Georgenhof
No lejos de Mitkau, una pequeña ciudad de la Prusia Oriental, se encontraba la finca de Georgenhof, que ahora, en invierno, rodeada de sus viejos robles, parecía una isla negra en mitad de un mar blanco.
La finca era pequeña –casi todos los terrenos habían sido vendidos– y la casa distaba mucho de ser un palacio. Constaba de dos pisos, y la parte superior de la fachada estaba rematada por un frontón semicircular adornado con un desgastado mangual de hojalata. La construcción se levantaba detrás de un viejo muro de mampostería, y antaño había estado pintada de amarillo. Ahora estaba totalmente cubierta de yedra, y en verano los estorninos anidaban en ella.
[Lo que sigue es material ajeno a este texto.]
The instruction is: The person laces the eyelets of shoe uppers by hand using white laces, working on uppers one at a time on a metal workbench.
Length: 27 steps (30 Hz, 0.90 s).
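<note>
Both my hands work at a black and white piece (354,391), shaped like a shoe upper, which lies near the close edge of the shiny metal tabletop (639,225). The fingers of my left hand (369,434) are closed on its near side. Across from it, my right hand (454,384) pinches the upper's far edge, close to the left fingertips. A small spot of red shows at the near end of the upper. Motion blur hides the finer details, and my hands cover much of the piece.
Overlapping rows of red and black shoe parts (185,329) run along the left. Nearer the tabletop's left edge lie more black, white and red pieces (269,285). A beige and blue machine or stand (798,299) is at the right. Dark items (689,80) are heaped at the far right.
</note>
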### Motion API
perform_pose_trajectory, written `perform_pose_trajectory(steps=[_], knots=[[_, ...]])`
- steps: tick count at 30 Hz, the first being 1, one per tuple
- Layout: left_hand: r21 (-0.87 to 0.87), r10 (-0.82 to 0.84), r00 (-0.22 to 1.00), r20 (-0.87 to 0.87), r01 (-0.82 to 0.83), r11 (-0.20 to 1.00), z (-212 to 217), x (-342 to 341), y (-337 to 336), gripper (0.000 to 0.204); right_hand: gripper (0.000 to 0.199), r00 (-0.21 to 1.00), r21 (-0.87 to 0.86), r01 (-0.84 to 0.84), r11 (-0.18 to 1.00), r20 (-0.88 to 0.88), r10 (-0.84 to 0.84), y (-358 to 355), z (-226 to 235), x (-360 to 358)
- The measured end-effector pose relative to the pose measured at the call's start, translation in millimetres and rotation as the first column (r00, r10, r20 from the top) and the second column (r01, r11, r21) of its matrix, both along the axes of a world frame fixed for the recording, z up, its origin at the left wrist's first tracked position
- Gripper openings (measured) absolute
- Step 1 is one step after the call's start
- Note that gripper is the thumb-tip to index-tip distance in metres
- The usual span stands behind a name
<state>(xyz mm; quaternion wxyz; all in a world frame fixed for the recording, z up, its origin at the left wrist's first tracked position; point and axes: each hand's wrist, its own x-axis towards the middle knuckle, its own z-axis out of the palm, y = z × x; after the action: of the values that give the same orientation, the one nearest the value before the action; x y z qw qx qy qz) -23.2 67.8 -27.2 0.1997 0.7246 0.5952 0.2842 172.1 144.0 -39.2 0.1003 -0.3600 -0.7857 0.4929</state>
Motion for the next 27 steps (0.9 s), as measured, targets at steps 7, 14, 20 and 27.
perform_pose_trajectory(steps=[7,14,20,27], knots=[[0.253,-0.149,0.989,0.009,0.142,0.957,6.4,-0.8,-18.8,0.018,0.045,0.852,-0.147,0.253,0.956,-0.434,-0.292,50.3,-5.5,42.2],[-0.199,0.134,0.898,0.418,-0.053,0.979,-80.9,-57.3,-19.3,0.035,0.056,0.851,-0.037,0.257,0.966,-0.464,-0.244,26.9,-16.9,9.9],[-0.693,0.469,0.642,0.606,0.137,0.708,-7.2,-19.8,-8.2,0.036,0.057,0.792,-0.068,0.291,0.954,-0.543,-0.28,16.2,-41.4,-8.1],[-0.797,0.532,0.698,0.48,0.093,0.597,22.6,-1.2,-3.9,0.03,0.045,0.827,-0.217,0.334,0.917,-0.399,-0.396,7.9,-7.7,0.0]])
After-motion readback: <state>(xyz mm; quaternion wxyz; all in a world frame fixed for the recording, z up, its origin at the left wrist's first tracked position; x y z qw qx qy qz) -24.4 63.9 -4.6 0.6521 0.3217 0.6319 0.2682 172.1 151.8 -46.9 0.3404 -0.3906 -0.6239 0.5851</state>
Era el invierno de 1945 y las tejas castañeteaban: un viento gélido barría una nieve fina desde los sembrados hacia la granja.
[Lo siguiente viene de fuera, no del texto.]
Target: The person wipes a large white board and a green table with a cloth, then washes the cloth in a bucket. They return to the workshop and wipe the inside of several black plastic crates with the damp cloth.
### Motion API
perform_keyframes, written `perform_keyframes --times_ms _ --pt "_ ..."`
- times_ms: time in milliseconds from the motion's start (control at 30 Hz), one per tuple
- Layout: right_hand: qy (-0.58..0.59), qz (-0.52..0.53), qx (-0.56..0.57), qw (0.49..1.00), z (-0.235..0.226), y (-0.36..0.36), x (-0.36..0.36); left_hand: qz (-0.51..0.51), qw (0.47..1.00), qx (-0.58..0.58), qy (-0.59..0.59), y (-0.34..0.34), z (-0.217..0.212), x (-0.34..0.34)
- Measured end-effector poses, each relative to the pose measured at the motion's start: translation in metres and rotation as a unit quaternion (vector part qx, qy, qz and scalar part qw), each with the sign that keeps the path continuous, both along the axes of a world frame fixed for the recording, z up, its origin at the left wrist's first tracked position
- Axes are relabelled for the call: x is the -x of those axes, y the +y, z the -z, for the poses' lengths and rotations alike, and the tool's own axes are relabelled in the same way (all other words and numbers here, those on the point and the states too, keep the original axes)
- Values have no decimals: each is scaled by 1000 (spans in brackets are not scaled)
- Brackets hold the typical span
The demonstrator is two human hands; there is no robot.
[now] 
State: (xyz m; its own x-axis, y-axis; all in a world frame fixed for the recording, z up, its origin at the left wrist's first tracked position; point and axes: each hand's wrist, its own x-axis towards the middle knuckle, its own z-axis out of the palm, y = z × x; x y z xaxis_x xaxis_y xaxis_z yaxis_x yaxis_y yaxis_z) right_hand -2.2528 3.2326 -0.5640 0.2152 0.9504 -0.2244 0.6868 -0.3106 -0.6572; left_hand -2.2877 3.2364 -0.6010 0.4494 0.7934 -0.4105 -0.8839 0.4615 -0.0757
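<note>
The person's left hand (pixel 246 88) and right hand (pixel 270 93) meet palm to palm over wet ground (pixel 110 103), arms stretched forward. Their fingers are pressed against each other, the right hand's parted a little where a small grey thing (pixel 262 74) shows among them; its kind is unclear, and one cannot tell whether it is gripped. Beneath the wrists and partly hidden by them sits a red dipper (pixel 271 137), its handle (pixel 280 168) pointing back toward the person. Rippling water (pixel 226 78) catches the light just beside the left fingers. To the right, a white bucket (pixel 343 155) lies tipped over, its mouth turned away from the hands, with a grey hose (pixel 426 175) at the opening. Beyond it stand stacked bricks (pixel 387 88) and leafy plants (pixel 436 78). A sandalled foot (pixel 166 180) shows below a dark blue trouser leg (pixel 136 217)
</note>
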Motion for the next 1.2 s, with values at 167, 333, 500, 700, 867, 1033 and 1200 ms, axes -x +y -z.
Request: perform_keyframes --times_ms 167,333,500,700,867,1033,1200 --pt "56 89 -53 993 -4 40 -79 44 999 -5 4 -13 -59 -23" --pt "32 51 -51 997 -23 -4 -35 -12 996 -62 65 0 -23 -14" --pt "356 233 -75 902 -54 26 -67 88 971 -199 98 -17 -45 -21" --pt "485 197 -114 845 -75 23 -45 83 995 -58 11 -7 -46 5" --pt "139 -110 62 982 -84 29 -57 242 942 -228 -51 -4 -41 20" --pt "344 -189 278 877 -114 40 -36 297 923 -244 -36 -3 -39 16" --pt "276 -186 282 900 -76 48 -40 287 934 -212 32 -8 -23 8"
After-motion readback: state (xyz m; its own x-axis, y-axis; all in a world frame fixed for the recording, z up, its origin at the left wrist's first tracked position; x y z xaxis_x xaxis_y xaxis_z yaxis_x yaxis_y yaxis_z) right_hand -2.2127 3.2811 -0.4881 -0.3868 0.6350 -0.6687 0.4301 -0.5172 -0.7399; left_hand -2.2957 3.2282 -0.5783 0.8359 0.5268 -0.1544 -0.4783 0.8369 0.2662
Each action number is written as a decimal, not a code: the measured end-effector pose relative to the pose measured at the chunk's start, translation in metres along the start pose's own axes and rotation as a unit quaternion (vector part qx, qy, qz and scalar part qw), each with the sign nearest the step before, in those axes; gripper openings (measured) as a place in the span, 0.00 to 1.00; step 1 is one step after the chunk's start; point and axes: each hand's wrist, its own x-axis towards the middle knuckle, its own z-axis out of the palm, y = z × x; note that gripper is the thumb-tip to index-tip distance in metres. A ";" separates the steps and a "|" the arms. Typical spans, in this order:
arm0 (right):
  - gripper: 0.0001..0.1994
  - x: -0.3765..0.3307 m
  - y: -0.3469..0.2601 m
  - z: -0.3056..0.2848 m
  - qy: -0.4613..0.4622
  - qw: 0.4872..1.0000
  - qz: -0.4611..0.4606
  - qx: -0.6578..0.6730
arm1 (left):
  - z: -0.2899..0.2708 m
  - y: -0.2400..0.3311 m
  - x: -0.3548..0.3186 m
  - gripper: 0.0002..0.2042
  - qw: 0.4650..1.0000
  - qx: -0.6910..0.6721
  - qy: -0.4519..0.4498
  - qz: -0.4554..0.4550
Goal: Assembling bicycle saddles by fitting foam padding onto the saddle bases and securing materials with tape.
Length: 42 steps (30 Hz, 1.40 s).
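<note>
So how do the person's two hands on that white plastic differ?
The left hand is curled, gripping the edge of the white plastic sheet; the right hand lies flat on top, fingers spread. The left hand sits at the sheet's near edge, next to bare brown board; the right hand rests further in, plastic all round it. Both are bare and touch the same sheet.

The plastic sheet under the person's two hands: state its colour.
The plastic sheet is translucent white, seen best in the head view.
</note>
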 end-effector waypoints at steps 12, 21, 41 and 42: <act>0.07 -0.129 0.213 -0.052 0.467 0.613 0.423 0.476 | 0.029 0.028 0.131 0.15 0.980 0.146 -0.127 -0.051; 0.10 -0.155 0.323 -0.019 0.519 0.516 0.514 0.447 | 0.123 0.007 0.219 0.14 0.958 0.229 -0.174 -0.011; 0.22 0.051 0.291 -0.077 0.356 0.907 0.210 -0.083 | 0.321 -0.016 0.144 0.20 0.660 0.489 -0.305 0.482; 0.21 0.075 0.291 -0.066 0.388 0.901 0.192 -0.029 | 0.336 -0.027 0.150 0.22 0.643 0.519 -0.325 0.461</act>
Tendrían que quitar la yedra de vez en cuando o se les va a comer todo el revoco, les habían dicho a los dueños.
En el quebradizo muro de mampostería se apoyaban aperos oxidados y abandonados, y de los grandes robles negros pendían, oscilantes, guadañas y rastrillos. Hacía mucho que el portón había sido embestido por una cosechadora y desde entonces colgaba torcido de sus goznes.
El patio de la granja, con sus establos, graneros y casas para los peones, estaba un poco apartado. Los forasteros que pasaban por la carretera no veían más que la casa solariega. ¿Quién puede vivir ahí?, pensaban, y los acometía un poquito de envidia. ¿Por qué no detenerse y dar los buenos días?, se decían. Y también: ¿por qué no vivimos nosotros en una casa así, tan llena de historias? Qué injusto era el destino, pensaba la gente.
¡PROHIBIDO EL PASO!, rezaba un cartel colgado del gran granero: el acceso al parque no estaba permitido. Detrás de la casa, en el parquecillo y en el bosque que había tras él, debía reinar la calma: en algún sitio hay que poder volver en sí.